**WHAT TO DO**. Look through the material below. Copy every line with the string "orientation" in it.

**SUPPLIED INFORMATION**.
== Segment start ==

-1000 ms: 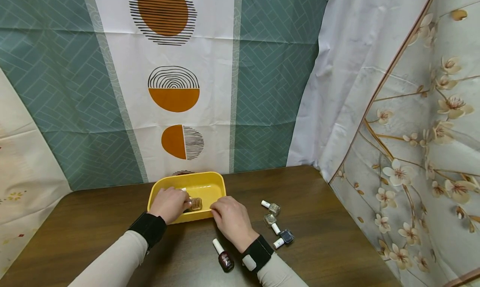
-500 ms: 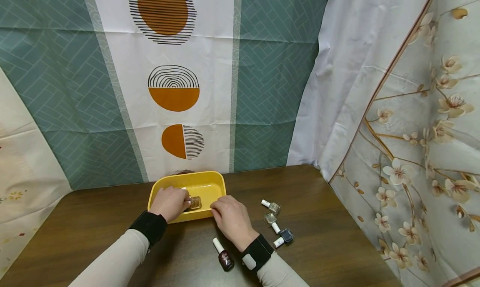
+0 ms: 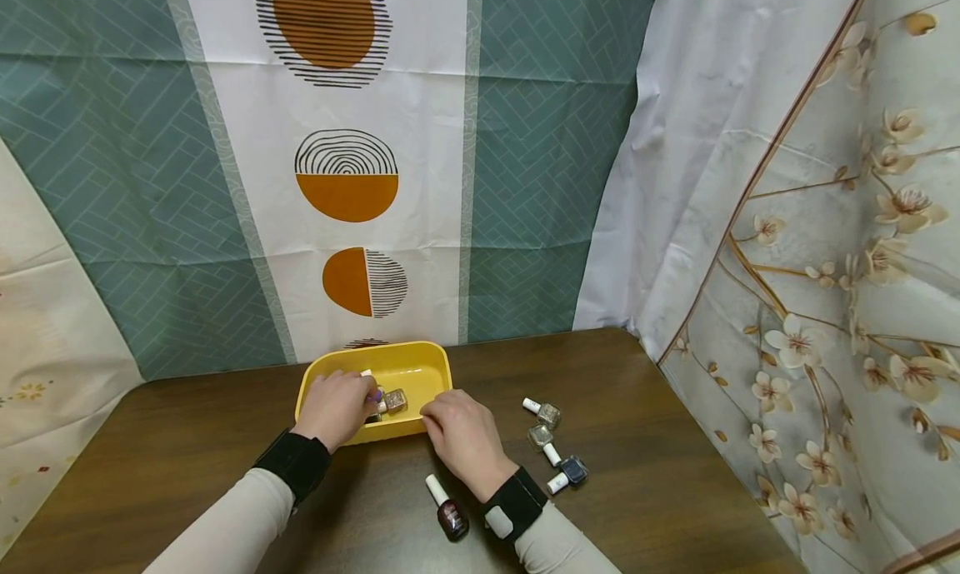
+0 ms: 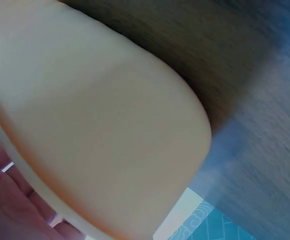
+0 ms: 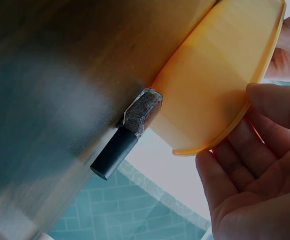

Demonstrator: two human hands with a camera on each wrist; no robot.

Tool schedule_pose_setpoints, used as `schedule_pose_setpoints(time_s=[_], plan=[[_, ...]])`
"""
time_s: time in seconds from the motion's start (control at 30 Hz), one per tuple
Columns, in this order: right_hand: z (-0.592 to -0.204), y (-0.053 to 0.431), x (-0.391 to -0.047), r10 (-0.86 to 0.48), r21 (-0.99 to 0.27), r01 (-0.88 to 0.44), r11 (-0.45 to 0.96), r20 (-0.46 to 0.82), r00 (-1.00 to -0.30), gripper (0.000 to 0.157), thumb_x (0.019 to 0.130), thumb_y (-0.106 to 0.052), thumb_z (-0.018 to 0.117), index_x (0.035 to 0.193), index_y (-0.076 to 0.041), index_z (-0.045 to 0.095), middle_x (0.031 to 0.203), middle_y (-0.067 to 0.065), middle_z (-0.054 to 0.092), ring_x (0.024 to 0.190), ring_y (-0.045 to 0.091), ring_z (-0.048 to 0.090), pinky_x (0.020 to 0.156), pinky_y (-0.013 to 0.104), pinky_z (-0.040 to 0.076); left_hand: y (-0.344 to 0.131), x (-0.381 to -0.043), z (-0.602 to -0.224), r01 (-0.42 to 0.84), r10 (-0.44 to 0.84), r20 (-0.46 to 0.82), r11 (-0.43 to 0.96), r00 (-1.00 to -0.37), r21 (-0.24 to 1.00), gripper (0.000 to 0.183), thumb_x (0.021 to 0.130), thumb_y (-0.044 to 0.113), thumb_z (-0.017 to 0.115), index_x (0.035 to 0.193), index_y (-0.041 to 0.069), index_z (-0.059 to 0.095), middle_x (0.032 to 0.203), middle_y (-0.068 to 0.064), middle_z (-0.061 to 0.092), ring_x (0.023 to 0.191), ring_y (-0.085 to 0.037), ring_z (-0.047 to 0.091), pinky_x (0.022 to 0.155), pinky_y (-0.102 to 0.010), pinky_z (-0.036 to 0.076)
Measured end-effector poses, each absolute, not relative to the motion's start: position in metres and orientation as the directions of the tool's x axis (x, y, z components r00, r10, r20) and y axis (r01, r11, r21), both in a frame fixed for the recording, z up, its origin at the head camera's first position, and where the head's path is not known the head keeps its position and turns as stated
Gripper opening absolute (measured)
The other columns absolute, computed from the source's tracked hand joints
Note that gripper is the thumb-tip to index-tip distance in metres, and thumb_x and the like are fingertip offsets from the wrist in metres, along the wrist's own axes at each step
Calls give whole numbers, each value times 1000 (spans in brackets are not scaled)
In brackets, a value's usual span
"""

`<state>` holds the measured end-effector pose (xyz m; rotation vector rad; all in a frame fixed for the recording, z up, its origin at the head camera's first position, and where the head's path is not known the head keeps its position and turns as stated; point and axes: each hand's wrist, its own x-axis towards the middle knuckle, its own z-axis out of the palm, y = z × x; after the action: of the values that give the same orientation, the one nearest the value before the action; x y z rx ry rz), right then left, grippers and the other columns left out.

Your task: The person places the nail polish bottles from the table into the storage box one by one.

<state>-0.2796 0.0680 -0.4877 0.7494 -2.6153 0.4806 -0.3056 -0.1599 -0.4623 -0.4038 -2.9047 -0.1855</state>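
Note:
My left hand (image 3: 337, 406) reaches over the near rim into a yellow plastic bin (image 3: 408, 359). Its fingers touch the small nail polish bottles inside; a purple bit shows at the fingertips, and I cannot tell whether they grip it. A gold glitter nail polish bottle (image 3: 395, 401) lies beside them in the bin. My right hand (image 3: 467, 437) holds the bin's near right corner. In the right wrist view, the right thumb and fingers pinch the bin's rim (image 5: 257, 75). The bin wall (image 4: 110, 115) hides most of the left hand in the left wrist view.
A dark red nail polish bottle (image 3: 452, 520) lies near my right wrist. Farther right lie two glitter nail polish bottles, one (image 3: 548, 416) behind the other (image 3: 539, 437), and a dark blue one (image 3: 573, 471). Fabric (image 3: 555, 224) hangs behind the wooden table (image 3: 637, 424).
My left hand has shifted slightly left inside the bin. The gold glitter bottle has turned a little, and a purple bit now shows at the left fingertips. My right hand stays put.

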Motion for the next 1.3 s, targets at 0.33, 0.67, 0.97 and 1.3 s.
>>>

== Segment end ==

**SOLUTION**.
Measured end-effector poses, each absolute, not relative to the motion's start: position in metres and orientation as the directions of the tool's x axis (x, y, z components r00, r10, r20) and y axis (r01, r11, r21), both in a frame fixed for the recording, z up, its origin at the head camera's first position, and where the head's path is not known the head keeps its position and turns as stated
`<state>` holds the measured end-effector pose (xyz m; rotation vector rad; all in a frame fixed for the recording, z up, its origin at the head camera's first position, and where the head's path is not known the head keeps its position and turns as stated; point and axes: each hand's wrist, its own x-axis towards the middle knuckle, its own z-axis out of the palm, y = z × x; after the action: of the values that give the same orientation, the one nearest the value before the action; x y z rx ry rz), right then left, grippers and the other columns left out.

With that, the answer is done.